• _ABOUT THIS EXERCISE_
Starting at the line that has "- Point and" and stopping after the line that has "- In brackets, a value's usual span", reproduce the listing below exactly; omit everything else.
--
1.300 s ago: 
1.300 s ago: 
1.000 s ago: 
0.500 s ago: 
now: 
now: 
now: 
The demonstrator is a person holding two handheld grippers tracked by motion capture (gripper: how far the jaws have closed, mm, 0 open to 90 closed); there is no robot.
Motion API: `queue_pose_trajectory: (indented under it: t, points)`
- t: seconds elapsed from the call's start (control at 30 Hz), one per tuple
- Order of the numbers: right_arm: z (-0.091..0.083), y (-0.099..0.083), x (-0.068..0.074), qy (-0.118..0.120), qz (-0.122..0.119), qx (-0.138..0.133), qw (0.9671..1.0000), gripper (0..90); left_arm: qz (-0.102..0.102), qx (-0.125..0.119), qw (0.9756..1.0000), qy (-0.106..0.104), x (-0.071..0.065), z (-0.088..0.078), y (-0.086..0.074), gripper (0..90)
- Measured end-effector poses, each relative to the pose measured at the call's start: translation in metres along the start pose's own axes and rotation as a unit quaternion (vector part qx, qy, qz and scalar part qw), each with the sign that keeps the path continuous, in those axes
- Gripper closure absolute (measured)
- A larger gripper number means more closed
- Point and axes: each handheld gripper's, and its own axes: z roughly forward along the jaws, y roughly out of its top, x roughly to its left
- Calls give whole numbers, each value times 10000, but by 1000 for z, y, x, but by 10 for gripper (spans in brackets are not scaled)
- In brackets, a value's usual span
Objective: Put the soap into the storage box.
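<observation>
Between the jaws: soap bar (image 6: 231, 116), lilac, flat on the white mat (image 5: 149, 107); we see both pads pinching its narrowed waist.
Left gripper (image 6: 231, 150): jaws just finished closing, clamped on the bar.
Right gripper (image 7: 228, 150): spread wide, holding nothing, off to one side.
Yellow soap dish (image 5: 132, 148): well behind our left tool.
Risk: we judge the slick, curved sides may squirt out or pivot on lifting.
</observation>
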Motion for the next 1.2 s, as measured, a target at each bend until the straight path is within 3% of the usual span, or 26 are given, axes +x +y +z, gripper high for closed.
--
• _ANSWER TO THIS PROBLEM_
- Point and axes: each handheld gripper's, and its own axes: z roughly forward along the jaws, y roughly out of its top, x roughly to its left
- Calls give whole numbers, each value times 10000, but by 1000 for z, y, x, but by 10 for gripper (spans in brackets are not scaled)
- In brackets, a value's usual span

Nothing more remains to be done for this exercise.